So I've been playing with these little guys a lot lately (no ****/pedo)... and it seems that no matter what enclosure I build, the sound great. That being said they just don't do it for me... that sounds contradictory I know, but even with the awesome SQ I’ve managed to get out of them or better yet HAT designed them to produce, they just don’t displace the amount of air I need to put a smile on my face. I am all for SQ, but I think I’ve still got the need for more bass than the average SQ guy. 

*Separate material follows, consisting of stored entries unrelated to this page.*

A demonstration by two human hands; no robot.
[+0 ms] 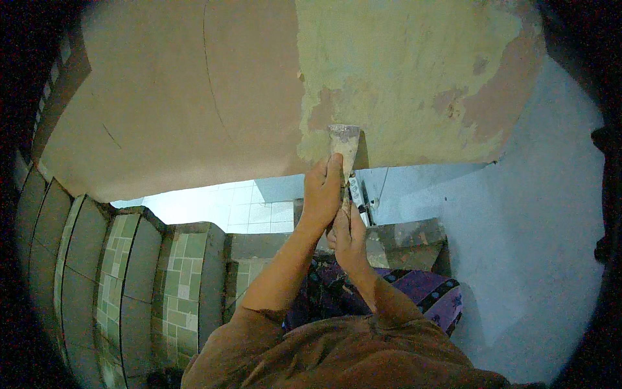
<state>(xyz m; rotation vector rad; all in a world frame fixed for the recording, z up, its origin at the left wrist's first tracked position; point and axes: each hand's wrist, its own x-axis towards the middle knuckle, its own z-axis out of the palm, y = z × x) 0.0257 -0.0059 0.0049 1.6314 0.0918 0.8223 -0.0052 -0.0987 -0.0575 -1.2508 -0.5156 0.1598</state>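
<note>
Scraper [345,139] in 2 hands [322,194]

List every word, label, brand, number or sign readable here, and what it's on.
None can be read.
Scraper: no lettering shows; its handle is mostly hidden by the fingers.
Pale strip beyond the hands: dark marks, too small and blurred to tell whether they are text.
Wall: only thin dark lines and patches, no writing.
Stair tiles: block pattern only.
</note>
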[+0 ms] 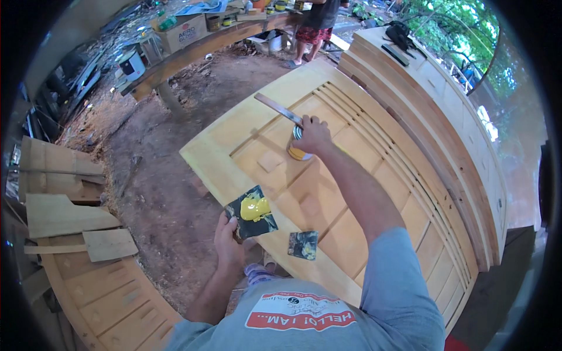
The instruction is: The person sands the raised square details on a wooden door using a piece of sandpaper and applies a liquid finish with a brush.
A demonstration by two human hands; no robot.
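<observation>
My left hand (229, 243) grips a dark square board (237, 212) at its lower left edge. A glossy blob of yellow paste (255, 207) lies on that board. My right hand (315, 136) is closed round the near end of a long flat stick (275, 107), which points to the upper left. Directly beside and partly behind that hand is a yellow-labelled can (297, 153); I cannot tell whether the fingers touch it. Beneath both hands lies a pale wooden panelled door (234, 140). A second dark square (302, 245), smeared with paste, rests on its near edge.
Stacked doors (421, 111) rise along the right. Another panelled door (111, 292) lies at lower left with loose wood pieces (110, 244) on it. A plank bench (216, 41) at the back bears a cardboard box (182, 34) and cans. Another person (316, 29) stands beyond.
</observation>
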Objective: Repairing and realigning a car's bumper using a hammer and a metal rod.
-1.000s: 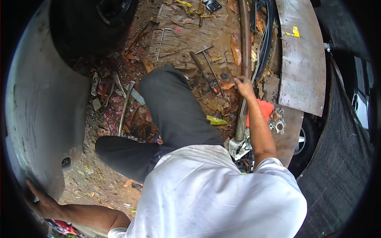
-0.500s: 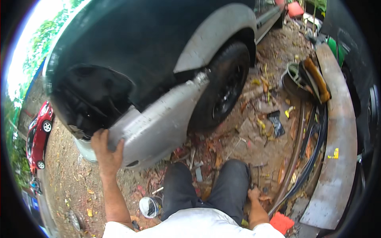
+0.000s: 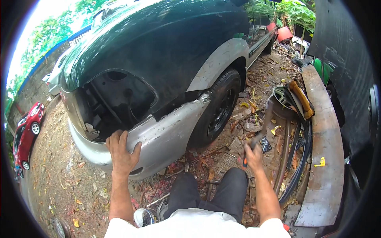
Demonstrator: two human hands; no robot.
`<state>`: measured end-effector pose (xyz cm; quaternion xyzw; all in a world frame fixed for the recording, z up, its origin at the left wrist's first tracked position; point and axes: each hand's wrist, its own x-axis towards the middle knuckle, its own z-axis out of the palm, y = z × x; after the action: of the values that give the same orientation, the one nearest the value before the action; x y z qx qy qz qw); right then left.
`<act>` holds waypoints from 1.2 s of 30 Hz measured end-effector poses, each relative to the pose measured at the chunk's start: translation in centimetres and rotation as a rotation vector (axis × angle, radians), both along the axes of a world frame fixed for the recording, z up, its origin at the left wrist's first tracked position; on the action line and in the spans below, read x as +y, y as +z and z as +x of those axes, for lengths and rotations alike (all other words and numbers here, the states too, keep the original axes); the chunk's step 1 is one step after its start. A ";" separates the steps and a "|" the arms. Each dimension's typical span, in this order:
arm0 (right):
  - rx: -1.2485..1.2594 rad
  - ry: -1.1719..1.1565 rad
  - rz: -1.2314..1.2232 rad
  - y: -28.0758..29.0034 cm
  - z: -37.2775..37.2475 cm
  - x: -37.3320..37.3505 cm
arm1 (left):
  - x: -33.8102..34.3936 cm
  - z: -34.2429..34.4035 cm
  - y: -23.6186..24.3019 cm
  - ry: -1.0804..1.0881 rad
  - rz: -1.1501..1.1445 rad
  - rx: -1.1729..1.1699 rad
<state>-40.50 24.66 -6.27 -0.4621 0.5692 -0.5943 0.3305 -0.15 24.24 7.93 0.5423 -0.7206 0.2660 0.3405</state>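
My left hand (image 3: 124, 152) lies on the silver bumper (image 3: 168, 137) of a dark green car, thumb spread, fingertips at the upper edge beside the empty headlight opening (image 3: 119, 97). My right hand (image 3: 254, 154) is raised above my right knee, closed around a hand tool with an orange-and-black handle (image 3: 245, 162). Motion smears the tool's far end, so its kind is hard to make out. The bumper's rear end is scuffed where it meets the front wheel (image 3: 220, 111).
To the right stand a bucket (image 3: 279, 95) with stuff in it, curved trim strips (image 3: 303, 158) and a long metal panel (image 3: 323, 146). A white tub (image 3: 143, 217) sits by my left leg. Leaves and debris litter the ground. A red car (image 3: 27, 135) is parked far left.
My right hand has come up from low beside my right leg, with the tool now showing in it. My left hand stays on the bumper. The view has shifted.
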 end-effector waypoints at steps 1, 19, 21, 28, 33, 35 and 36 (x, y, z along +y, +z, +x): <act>0.061 0.055 -0.085 1.9 0.7 -1.1 | 0.3 -0.5 0.7 -0.037 -0.030 0.045; 0.084 -0.066 -0.632 11.8 10.6 -13.8 | -11.6 -10.2 12.3 -0.269 -0.065 -0.635; 0.580 -0.267 -0.839 12.1 10.8 -13.6 | -12.2 -10.4 12.1 -0.279 -0.052 -0.662; 0.171 -0.090 -0.548 12.4 10.5 -14.2 | -12.2 -10.2 12.0 -0.225 -0.052 -0.684; 0.047 -0.144 -0.463 12.9 10.3 -14.4 | -12.1 -10.4 12.1 -0.265 -0.051 -0.674; 0.171 -0.230 -0.672 13.0 10.2 -14.6 | -12.1 -10.5 12.1 -0.238 -0.078 -0.667; 0.494 -0.384 -0.898 13.0 10.3 -14.7 | -12.0 -10.5 12.1 -0.276 -0.070 -0.676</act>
<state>-30.20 9.96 6.77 -0.5715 0.3945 -0.7022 -0.1570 -10.61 12.21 19.99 0.3093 -0.8493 0.4063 0.1342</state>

I recently built a box for 1, I6SW to the recommended specs of .35 tuned to 38.1 Hz and gave it plenty of power (Alpine PDX 1.1000, I know right-just a lil over manufactures specs) . The little guy took all the amp was throwing its direction with minimal distress… although I made sure not to push it beyond its audible limits (never heard any mechanical distortion, voice coil/magnet issues)… I placed the woofer/enclosure in roughly the same location/position of Derrick’s and then in various other spots in the vehicle… As I previously stated, it sounded great… the biggest issue was, that it had a problem competing w/the 8” mid-bass driver’s I’ve got crossed over at 35 hz… however, I did find that it really added to the overall sound quality of my system… It just doesn’t do it for me for daily driving purposes…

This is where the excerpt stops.